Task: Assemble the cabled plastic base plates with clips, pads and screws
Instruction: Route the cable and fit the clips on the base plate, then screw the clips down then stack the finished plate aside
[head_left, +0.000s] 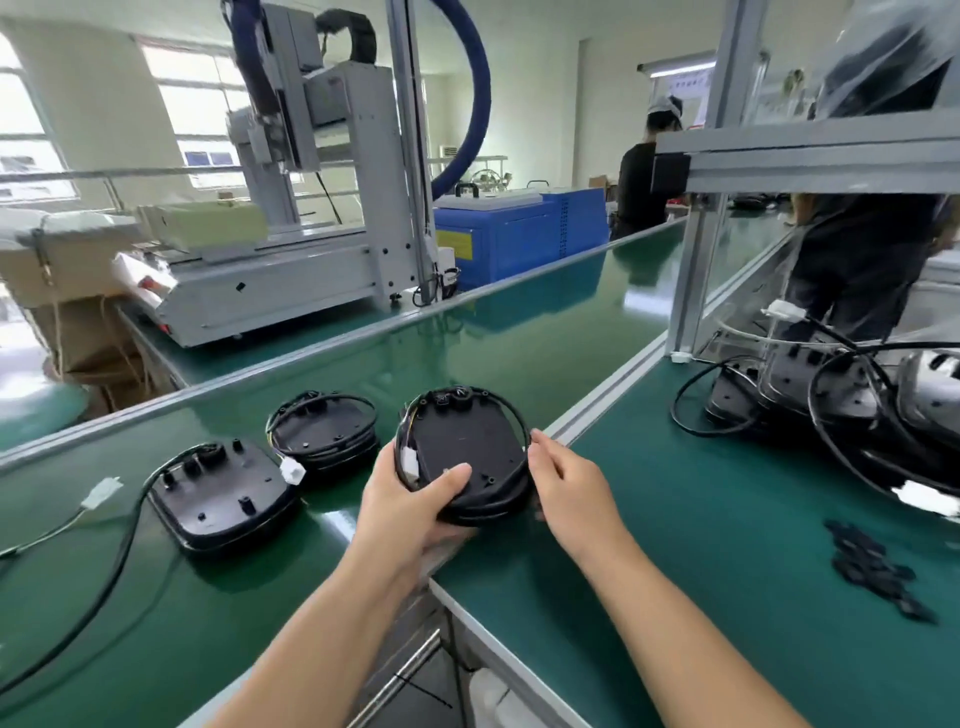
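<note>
I see a matt black plastic base plate (470, 457) wrapped in smooth black rubbery cable (511, 415), with a glossy white plastic connector (411, 464). The conveyor belt (519, 332) is glossy green and mirrors what lies beyond it. Its rail (613, 384) looks like brushed aluminium. Far left, a cardboard box (78, 322) looks dull and papery.

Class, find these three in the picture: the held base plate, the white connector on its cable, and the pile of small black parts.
held base plate (475, 441): head view, flat top face.
white connector (412, 464): head view, its body.
pile of small black parts (872, 569): head view, middle.
</note>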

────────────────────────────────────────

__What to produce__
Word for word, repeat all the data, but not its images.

__Task result__
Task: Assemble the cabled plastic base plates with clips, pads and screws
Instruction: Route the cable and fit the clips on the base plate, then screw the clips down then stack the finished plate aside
[head_left, +0.000s] 
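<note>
I see a matt black plastic base plate (470, 457) wrapped in smooth black rubbery cable (511, 415), with a glossy white plastic connector (411, 464). The conveyor belt (519, 332) is glossy green and mirrors what lies beyond it. Its rail (613, 384) looks like brushed aluminium. Far left, a cardboard box (78, 322) looks dull and papery.

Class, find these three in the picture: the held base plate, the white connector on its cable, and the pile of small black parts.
held base plate (475, 441): head view, flat top face.
white connector (412, 464): head view, its body.
pile of small black parts (872, 569): head view, middle.
</note>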

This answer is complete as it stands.